More specific examples (a non-exhaustive list) of the computer-readable medium would include the following: an electrical connection (electronic device) having one or more wires, a portable computer diskette (magnetic device), a Random Access Memory (RAM), a read-only memory (ROM), an erasable programmable read-only memory (EPROM or flash memory), an optical fiber device, and a portable compact disc read-only memory (CDROM). In addition, the computer readable medium may even be paper or other suitable medium on which the program is printed, as the program may be electronically captured, via, for instance, optical scanning of the paper or other medium, then compiled, interpreted or otherwise processed in a suitable manner, if necessary, and then stored in a computer memory.

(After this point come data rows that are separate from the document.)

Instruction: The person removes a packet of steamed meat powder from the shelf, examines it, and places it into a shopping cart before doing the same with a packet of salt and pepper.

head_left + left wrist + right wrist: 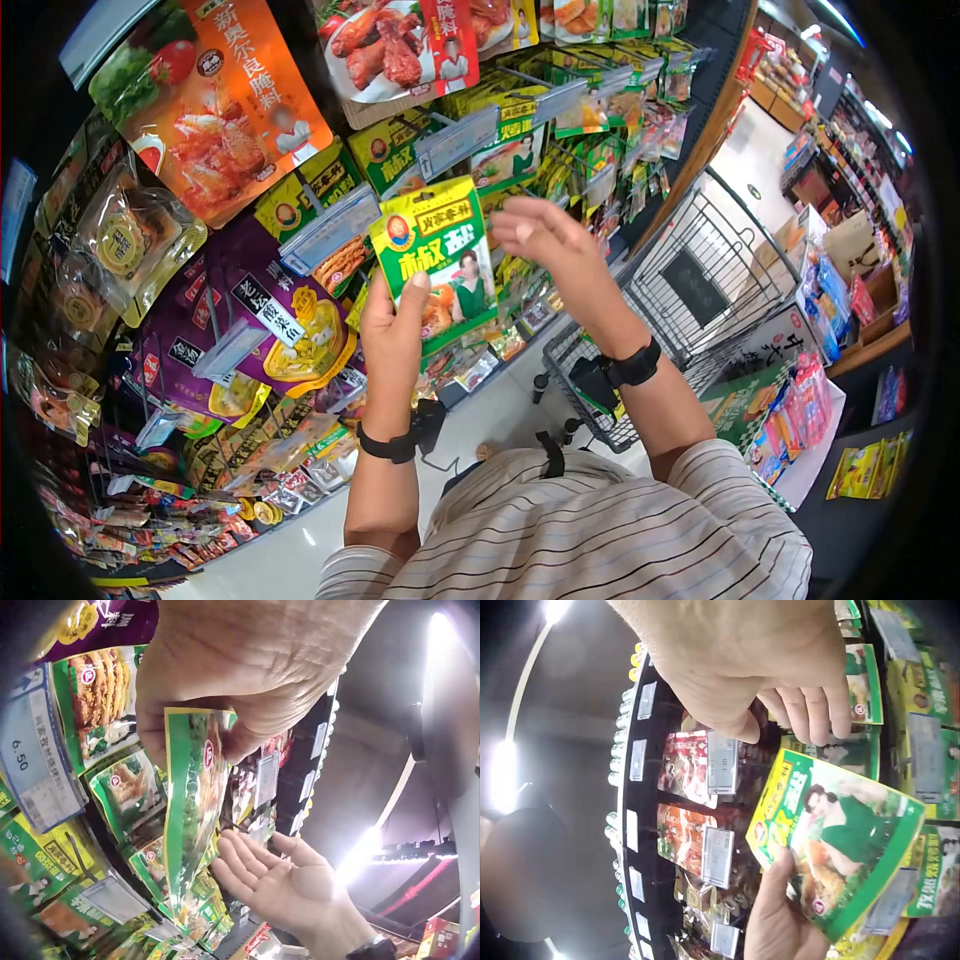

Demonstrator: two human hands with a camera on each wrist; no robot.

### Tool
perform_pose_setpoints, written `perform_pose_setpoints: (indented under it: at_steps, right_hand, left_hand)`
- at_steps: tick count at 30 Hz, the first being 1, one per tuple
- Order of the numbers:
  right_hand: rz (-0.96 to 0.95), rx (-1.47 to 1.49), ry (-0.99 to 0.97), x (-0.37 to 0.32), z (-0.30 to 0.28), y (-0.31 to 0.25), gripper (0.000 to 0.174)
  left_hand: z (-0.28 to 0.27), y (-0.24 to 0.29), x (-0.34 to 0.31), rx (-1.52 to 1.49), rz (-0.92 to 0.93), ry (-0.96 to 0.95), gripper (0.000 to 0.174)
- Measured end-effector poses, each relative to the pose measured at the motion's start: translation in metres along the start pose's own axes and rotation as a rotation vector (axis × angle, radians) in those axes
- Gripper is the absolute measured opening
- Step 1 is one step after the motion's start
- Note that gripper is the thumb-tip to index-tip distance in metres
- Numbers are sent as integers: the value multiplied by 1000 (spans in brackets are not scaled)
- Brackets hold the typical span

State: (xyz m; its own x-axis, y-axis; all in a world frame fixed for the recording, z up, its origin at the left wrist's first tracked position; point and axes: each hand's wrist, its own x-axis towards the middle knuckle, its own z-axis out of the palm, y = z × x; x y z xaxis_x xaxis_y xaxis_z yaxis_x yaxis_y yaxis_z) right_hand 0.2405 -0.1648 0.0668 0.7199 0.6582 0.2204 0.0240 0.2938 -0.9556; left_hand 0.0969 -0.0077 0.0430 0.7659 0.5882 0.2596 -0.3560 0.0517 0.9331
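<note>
A green and yellow seasoning packet (440,262) is pinched at its lower left edge by my left hand (393,325), the thumb lying over its front. In the right wrist view the packet (847,840) shows a printed figure in green and a picture of food. My right hand (560,250) is raised just right of the packet, apart from it, fingers extended and holding nothing. From the left wrist view, the right palm (300,885) faces the camera beyond the packet (195,802), which is seen nearly edge-on there.
Shelf hooks hold similar green packets (590,105), an orange marinade bag (215,110) and purple bags (240,310). Price tags (330,228) jut out in front. A wire shopping cart (700,270) stands to the right, beside a bin of pink packages (800,410).
</note>
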Motion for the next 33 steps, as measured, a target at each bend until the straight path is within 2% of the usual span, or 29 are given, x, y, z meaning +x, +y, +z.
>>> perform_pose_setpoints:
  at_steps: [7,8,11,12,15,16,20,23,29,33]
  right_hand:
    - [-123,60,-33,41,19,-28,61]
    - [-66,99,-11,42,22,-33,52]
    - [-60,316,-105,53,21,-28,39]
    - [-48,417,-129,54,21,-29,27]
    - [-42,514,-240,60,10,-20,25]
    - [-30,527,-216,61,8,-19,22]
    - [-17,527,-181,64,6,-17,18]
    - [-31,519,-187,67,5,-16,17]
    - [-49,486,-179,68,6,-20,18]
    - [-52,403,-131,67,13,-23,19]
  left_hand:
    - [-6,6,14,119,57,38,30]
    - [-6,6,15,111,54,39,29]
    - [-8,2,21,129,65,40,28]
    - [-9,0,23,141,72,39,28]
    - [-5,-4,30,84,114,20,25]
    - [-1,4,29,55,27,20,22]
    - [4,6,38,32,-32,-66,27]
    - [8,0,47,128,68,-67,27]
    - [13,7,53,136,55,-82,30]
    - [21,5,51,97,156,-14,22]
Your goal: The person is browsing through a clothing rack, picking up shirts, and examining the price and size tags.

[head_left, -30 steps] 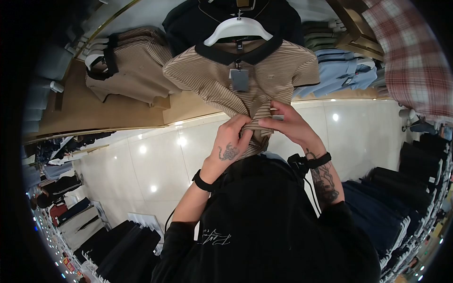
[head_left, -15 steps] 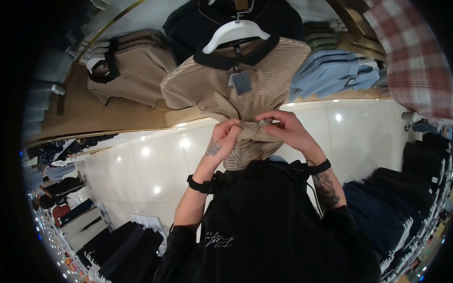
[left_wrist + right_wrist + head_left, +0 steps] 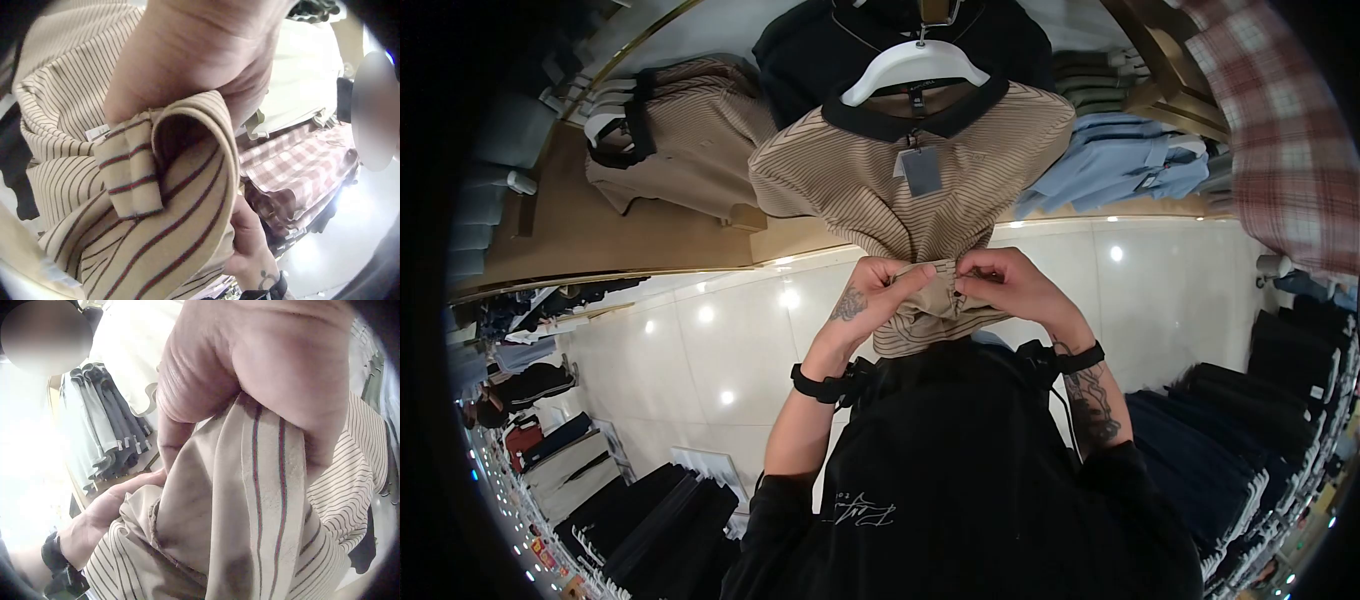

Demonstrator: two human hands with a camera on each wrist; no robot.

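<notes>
A beige striped polo shirt [image 3: 910, 190] with a dark collar hangs on a white hanger [image 3: 917, 66], a grey tag [image 3: 921, 171] at its neck. The left hand [image 3: 874, 297] pinches the gathered lower part of the shirt, thumb on top; in the left wrist view the left hand [image 3: 194, 56] grips a folded, curled edge. Close beside it, the right hand [image 3: 1010, 284] pinches the same bunched fabric. In the right wrist view the right hand [image 3: 262, 369] holds a fold with two dark red stripes, its fingertips partly hidden by cloth.
Behind hangs a black shirt [image 3: 790, 60]. Brown shirts [image 3: 690, 150] hang at the left, light blue shirts [image 3: 1115, 160] and a red plaid garment [image 3: 1285, 110] at the right. Dark trousers [image 3: 1210, 430] hang on a lower right rack, others [image 3: 650, 530] at lower left.
Both hands have moved slightly lower on the shirt, and the hem is now turned up, showing its inner side. The left hand has shifted left, its thumb now lying across the fold.
</notes>
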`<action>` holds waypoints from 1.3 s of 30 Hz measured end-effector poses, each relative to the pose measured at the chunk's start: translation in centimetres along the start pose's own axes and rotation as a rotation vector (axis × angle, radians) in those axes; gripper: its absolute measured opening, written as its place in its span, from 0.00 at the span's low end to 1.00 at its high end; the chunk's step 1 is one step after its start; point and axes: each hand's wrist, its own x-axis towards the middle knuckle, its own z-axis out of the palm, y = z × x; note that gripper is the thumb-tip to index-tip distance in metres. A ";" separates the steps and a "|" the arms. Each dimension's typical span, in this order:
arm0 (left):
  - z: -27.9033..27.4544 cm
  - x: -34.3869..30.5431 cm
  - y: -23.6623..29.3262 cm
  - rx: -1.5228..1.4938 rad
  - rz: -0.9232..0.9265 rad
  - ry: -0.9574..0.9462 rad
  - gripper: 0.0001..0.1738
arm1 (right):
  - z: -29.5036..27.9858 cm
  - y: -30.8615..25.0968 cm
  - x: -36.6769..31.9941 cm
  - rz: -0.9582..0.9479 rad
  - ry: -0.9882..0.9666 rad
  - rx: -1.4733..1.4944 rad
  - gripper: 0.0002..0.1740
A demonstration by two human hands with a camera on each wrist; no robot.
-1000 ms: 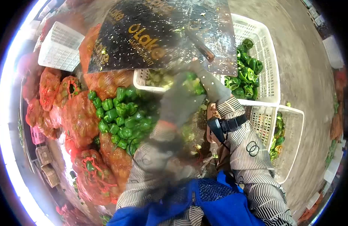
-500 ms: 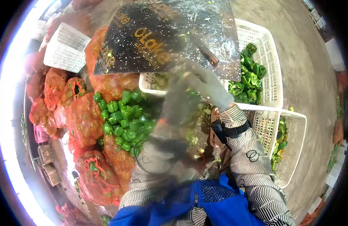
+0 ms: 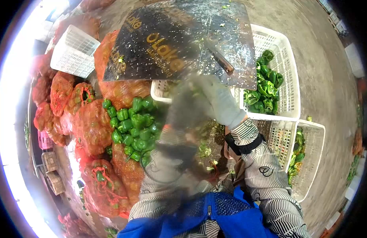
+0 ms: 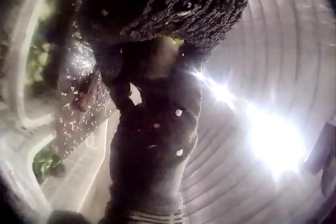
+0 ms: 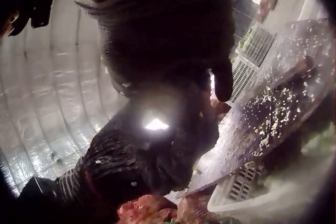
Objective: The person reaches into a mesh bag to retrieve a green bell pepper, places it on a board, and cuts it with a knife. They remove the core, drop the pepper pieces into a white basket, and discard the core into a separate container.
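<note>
In the head view my gloved left hand (image 3: pixel 187 105) is a dark, smeared shape. My right hand (image 3: pixel 221 99), in a light grey glove, bends over its fingertips just below the chopping board (image 3: pixel 146 47). In the left wrist view the textured left glove (image 4: pixel 173 19) and the seed-flecked right glove (image 4: pixel 155 134) meet around a pale yellow-green piece (image 4: pixel 165 58); I cannot tell its kind. The right wrist view has my right hand (image 5: pixel 163 50) dark above the left (image 5: pixel 131 155), their fingers hidden. A knife (image 3: pixel 219 57) lies on the seed-strewn board.
Whole green peppers (image 3: pixel 132 127) are heaped at left beside red mesh sacks (image 3: pixel 92 131). Cut green peppers fill part of a white crate (image 3: pixel 284 75) at right, with another crate (image 3: pixel 316 162) nearer me. A white crate (image 3: pixel 72 51) stands back left.
The right hand has drawn back from the board's edge and closed in over the left hand. The whole head view has shifted slightly down and right. The knife stays on the board.
</note>
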 end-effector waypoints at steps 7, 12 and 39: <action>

It is to be understood that portions of the present application may be implemented in hardware, software, firmware, or a combination thereof. In the above-described embodiments, the various steps or methods may be implemented in software or firmware stored in a memory and executed by a suitable instruction execution system. For example, if implemented in hardware, as in another embodiment, may be implemented using any one or combination of the following techniques, as is well known in the art: discrete logic circuits having logic gates for implementing logic functions on data signals, application specific integrated circuits having suitable combinational logic gates, programmable Gate Arrays (PGAs), field Programmable Gate Arrays (FPGAs), and the like.
Example 3
Referring to fig. 2, a third embodiment of the present application provides a method system for constructing a knowledge base of power transmission and transformation project, including: the system comprises an explicit knowledge collector, an implicit knowledge collector, a preliminary screening module, a storage module, a named entity identification module, a capital construction professional classification module, a preprocessing module, a power transmission and transformation engineering dictionary comparison module and a knowledge system construction module;
the explicit knowledge collector is used for acquiring structured and unstructured data uploaded by a user;
the implicit knowledge collector is used for realizing the fine recording of the content of the knowledge system through the knowledge system corresponding to the paragraph label marking and the scenerized expansion label characteristic of the multi-document;
the primary screening module is used for filtering and primary screening the entity set subjected to word segmentation;
the storage module is used for storing the acquired data;
the named entity recognition module is used for outputting the tag sequence and the entity relation in a structured form to obtain a power transmission and transformation engineering business flow field table;
the capital construction specialty classification module is used for classifying six major specialty according to the project, technology, quality, progress, technological channel and safety of power transmission and transformation engineering by using a capsule network;
the preprocessing module is used for preprocessing the acquired data, and comprises the steps of filtering data which does not meet the specification, word segmentation and vectorization;
the power transmission and transformation engineering dictionary comparison module is used for comparing the entity and entity relationship obtained by the named entity identification module with the power transmission and transformation engineering dictionary;
the knowledge system construction module is used for completing knowledge system construction of the power transmission and transformation engineering platform.
Example 4
In order to verify the beneficial effects of the application, scientific demonstration is carried out through economic benefit calculation and experiments.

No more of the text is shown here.